Task statement: Once the pictures are set aside, transcribe the remaining data exactly.

Task input:
◆ ◆ ◆ ◆

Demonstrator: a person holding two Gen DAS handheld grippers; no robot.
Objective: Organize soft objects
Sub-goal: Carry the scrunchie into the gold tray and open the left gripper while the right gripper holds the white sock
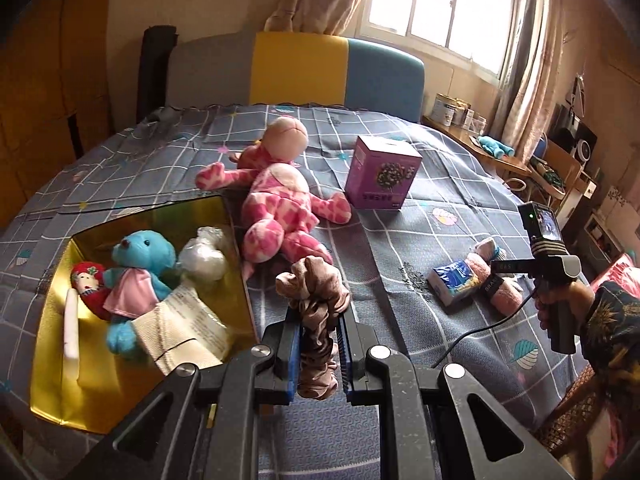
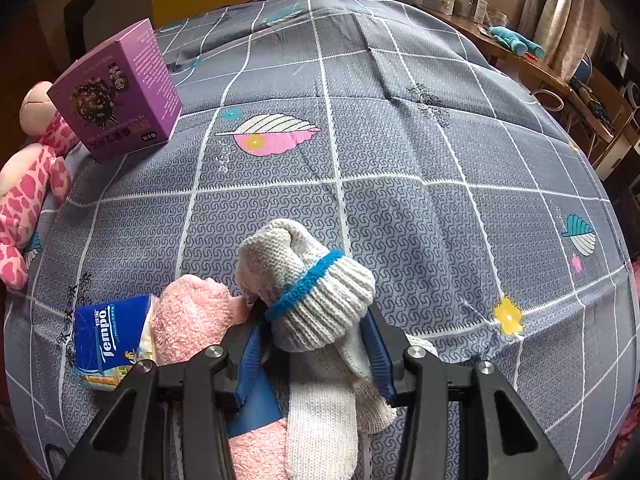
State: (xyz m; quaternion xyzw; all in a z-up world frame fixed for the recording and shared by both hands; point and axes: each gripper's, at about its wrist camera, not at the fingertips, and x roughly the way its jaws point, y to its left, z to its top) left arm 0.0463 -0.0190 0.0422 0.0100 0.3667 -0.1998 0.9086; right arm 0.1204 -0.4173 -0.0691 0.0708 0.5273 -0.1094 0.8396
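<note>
My left gripper [image 1: 319, 322] is shut on a brown satin scrunchie [image 1: 314, 292] and holds it above the bed, just right of a gold box [image 1: 56, 380]. The box holds a blue teddy [image 1: 136, 272], a red doll [image 1: 86, 284], a white bundle [image 1: 202, 256] and a cloth bag [image 1: 188, 332]. A pink spotted plush [image 1: 280, 208] lies behind the box. My right gripper [image 2: 314, 320] is shut on a white knitted glove with a blue band [image 2: 308, 284]. A pink towel [image 2: 192, 316] and a blue tissue pack [image 2: 108, 344] lie at its left.
A purple carton [image 1: 380, 172] stands on the grey checked bedspread [image 2: 400, 160]; it also shows in the right wrist view [image 2: 120, 92]. The headboard, a window and a cluttered desk [image 1: 500, 152] are behind. The right hand-held gripper [image 1: 556, 276] shows at the bed's right side.
</note>
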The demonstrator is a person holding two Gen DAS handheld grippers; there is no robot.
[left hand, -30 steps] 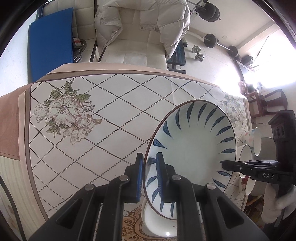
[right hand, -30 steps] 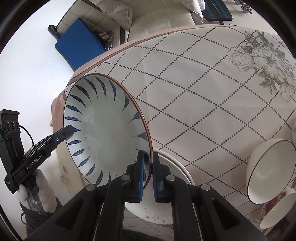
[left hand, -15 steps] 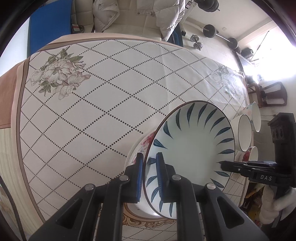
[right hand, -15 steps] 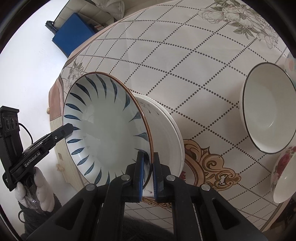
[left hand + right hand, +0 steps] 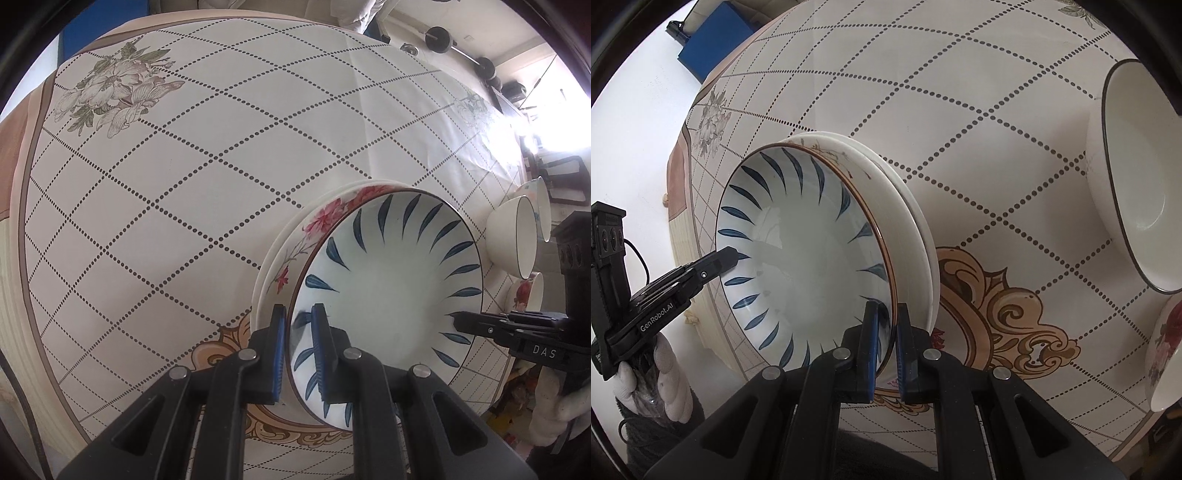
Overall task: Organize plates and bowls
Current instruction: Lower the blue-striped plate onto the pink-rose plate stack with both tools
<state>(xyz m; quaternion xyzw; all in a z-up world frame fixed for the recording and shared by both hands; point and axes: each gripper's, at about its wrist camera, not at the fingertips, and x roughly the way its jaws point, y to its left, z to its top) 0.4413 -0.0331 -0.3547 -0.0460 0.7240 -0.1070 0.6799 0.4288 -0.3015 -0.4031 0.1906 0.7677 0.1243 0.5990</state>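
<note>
A white bowl with blue leaf strokes (image 5: 391,291) (image 5: 801,251) is held by both grippers on opposite rims. My left gripper (image 5: 298,347) is shut on its near rim; it shows in the right wrist view (image 5: 729,254) at the bowl's left edge. My right gripper (image 5: 886,343) is shut on the other rim and shows in the left wrist view (image 5: 458,321). The bowl sits in or just above a floral plate (image 5: 295,240) (image 5: 908,258) that rests on a plain white plate (image 5: 925,229).
The table (image 5: 221,166) has a diamond-dotted cloth. A white bowl with dark rim (image 5: 511,240) (image 5: 1137,177) and floral bowls (image 5: 526,295) (image 5: 1167,350) stand to the right. The table edge lies near my left gripper. Dumbbells (image 5: 439,35) lie on the floor beyond.
Both grippers have carried the blue-stroked bowl down and forward onto the stacked plates. The table has come much closer in both views.
</note>
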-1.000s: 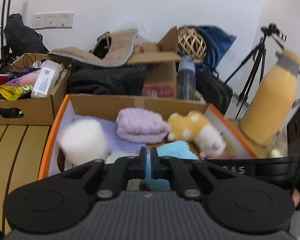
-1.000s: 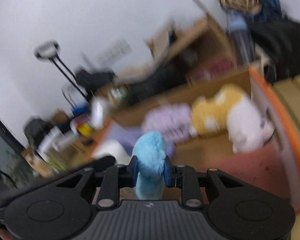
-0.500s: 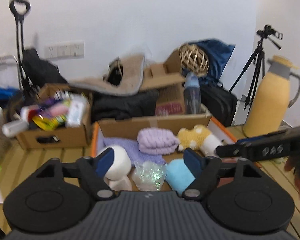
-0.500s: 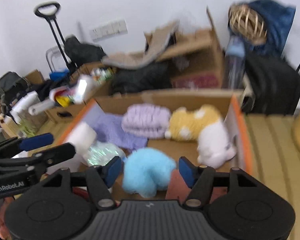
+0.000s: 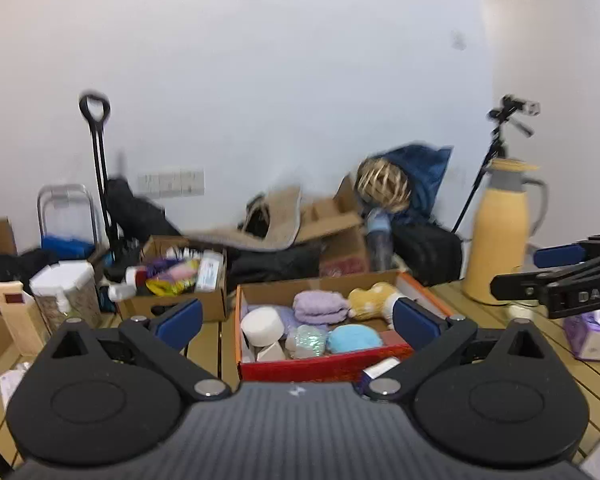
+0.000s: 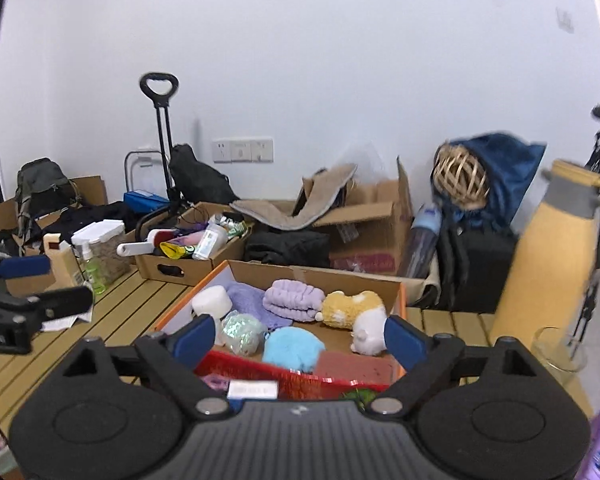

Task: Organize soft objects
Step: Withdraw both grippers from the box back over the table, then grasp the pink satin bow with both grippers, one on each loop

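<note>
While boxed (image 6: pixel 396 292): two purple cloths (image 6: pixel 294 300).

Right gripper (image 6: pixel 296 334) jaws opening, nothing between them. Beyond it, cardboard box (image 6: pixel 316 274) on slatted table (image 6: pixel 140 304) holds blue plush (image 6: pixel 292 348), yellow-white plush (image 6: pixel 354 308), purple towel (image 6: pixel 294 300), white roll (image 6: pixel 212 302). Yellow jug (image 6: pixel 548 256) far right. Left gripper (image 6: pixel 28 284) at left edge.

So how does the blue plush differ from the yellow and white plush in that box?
The blue plush is a single sky-blue colour and a rounded lump, while the yellow and white plush is two-toned and longer, stretched along the box's right side. The blue plush lies near the red front wall of the box; the yellow and white plush lies further back, beside the folded lilac cloth. Both are fluffy, lie inside the box, and neither is held.
</note>
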A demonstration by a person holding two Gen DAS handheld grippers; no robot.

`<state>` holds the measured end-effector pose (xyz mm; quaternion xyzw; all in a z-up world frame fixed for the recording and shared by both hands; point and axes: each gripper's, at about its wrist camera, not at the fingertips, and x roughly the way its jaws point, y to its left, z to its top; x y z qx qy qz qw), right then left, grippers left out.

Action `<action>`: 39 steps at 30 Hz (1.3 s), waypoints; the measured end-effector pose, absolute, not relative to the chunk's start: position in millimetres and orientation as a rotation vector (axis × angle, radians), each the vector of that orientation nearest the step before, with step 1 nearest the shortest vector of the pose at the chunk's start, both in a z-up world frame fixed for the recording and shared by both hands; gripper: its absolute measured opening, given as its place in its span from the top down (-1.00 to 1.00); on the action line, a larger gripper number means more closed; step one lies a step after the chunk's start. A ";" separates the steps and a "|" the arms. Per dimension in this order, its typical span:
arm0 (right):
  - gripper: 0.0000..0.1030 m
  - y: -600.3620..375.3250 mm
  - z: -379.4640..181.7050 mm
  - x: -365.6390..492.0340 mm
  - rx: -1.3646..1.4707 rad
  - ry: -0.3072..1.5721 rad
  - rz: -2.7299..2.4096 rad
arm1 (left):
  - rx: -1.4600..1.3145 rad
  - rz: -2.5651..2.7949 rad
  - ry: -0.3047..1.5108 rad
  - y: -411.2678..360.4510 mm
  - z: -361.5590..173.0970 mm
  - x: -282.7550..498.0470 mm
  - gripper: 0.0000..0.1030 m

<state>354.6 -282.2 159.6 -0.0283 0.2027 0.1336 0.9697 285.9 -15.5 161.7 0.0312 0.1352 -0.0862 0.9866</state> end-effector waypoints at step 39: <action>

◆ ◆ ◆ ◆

Solution for this task:
Demonstrator: a person holding two Gen DAS handheld grippers; no robot.
Objective: Organize soft objects
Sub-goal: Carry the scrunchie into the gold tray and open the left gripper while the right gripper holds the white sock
State: (xyz m; quaternion xyzw; all in a z-up world frame fixed for the recording and shared by both hands; point and axes: each gripper's, at about its wrist camera, not at the fingertips, and x roughly the way its jaws point, y to its left, z to its top) left arm 0.0463 -0.0190 0.0422 0.0100 0.3667 -0.1998 0.9086; right arm 0.1204 -0.4173 -0.0691 0.0708 0.5273 -0.1094 0.8396
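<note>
My left gripper [image 1: 319, 322] is shut on a brown satin scrunchie [image 1: 314, 292] and holds it above the bed, just right of a gold box [image 1: 56, 380]. The box holds a blue teddy [image 1: 136, 272], a red doll [image 1: 86, 284], a white bundle [image 1: 202, 256] and a cloth bag [image 1: 188, 332]. A pink spotted plush [image 1: 280, 208] lies behind the box. My right gripper [image 2: 314, 320] is shut on a white knitted glove with a blue band [image 2: 308, 284]. A pink towel [image 2: 192, 316] and a blue tissue pack [image 2: 108, 344] lie at its left.
A purple carton [image 1: 380, 172] stands on the grey checked bedspread [image 2: 400, 160]; it also shows in the right wrist view [image 2: 120, 92]. The headboard, a window and a cluttered desk [image 1: 500, 152] are behind. The right hand-held gripper [image 1: 556, 276] shows at the bed's right side.
</note>
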The demonstrator is a person holding two Gen DAS handheld grippers; there is no robot.
[left hand, -30 steps] 
[right hand, -30 steps] 
[left hand, -15 steps] 
[right hand, -15 steps] 
[left hand + right hand, +0 steps] 
Overall task: Organize plates and bowls
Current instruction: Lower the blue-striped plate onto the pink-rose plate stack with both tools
<state>(xyz m; quaternion xyzw; all in a z-up world frame fixed for the recording and shared by both hands; point and axes: each gripper's, at about its wrist camera, not at the fingertips, and x roughly the way its jaws point, y to its left, z to its top) 0.4413 -0.0331 -0.3547 -0.0460 0.7240 -0.1070 0.6799 0.4288 -0.3015 -0.4031 0.1906 0.7677 0.1243 0.5990</state>
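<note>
A white bowl with blue leaf strokes (image 5: 391,291) (image 5: 801,251) is held by both grippers on opposite rims. My left gripper (image 5: 298,347) is shut on its near rim; it shows in the right wrist view (image 5: 729,254) at the bowl's left edge. My right gripper (image 5: 886,343) is shut on the other rim and shows in the left wrist view (image 5: 458,321). The bowl sits in or just above a floral plate (image 5: 295,240) (image 5: 908,258) that rests on a plain white plate (image 5: 925,229).
The table (image 5: 221,166) has a diamond-dotted cloth. A white bowl with dark rim (image 5: 511,240) (image 5: 1137,177) and floral bowls (image 5: 526,295) (image 5: 1167,350) stand to the right. The table edge lies near my left gripper. Dumbbells (image 5: 439,35) lie on the floor beyond.
Both grippers have carried the blue-stroked bowl down and forward onto the stacked plates. The table has come much closer in both views.
</note>
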-1.000s: 
-1.000s: 
-0.500s: 
-0.500s: 
+0.000s: 
+0.000s: 

Task: Organize soft objects
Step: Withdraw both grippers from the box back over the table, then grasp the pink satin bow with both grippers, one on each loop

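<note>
While boxed (image 6: pixel 396 292): two purple cloths (image 6: pixel 294 300).

Right gripper (image 6: pixel 296 334) jaws opening, nothing between them. Beyond it, cardboard box (image 6: pixel 316 274) on slatted table (image 6: pixel 140 304) holds blue plush (image 6: pixel 292 348), yellow-white plush (image 6: pixel 354 308), purple towel (image 6: pixel 294 300), white roll (image 6: pixel 212 302). Yellow jug (image 6: pixel 548 256) far right. Left gripper (image 6: pixel 28 284) at left edge.

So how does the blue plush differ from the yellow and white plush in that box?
The blue plush is a single sky-blue colour and a rounded lump, while the yellow and white plush is two-toned and longer, stretched along the box's right side. The blue plush lies near the red front wall of the box; the yellow and white plush lies further back, beside the folded lilac cloth. Both are fluffy, lie inside the box, and neither is held.
</note>
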A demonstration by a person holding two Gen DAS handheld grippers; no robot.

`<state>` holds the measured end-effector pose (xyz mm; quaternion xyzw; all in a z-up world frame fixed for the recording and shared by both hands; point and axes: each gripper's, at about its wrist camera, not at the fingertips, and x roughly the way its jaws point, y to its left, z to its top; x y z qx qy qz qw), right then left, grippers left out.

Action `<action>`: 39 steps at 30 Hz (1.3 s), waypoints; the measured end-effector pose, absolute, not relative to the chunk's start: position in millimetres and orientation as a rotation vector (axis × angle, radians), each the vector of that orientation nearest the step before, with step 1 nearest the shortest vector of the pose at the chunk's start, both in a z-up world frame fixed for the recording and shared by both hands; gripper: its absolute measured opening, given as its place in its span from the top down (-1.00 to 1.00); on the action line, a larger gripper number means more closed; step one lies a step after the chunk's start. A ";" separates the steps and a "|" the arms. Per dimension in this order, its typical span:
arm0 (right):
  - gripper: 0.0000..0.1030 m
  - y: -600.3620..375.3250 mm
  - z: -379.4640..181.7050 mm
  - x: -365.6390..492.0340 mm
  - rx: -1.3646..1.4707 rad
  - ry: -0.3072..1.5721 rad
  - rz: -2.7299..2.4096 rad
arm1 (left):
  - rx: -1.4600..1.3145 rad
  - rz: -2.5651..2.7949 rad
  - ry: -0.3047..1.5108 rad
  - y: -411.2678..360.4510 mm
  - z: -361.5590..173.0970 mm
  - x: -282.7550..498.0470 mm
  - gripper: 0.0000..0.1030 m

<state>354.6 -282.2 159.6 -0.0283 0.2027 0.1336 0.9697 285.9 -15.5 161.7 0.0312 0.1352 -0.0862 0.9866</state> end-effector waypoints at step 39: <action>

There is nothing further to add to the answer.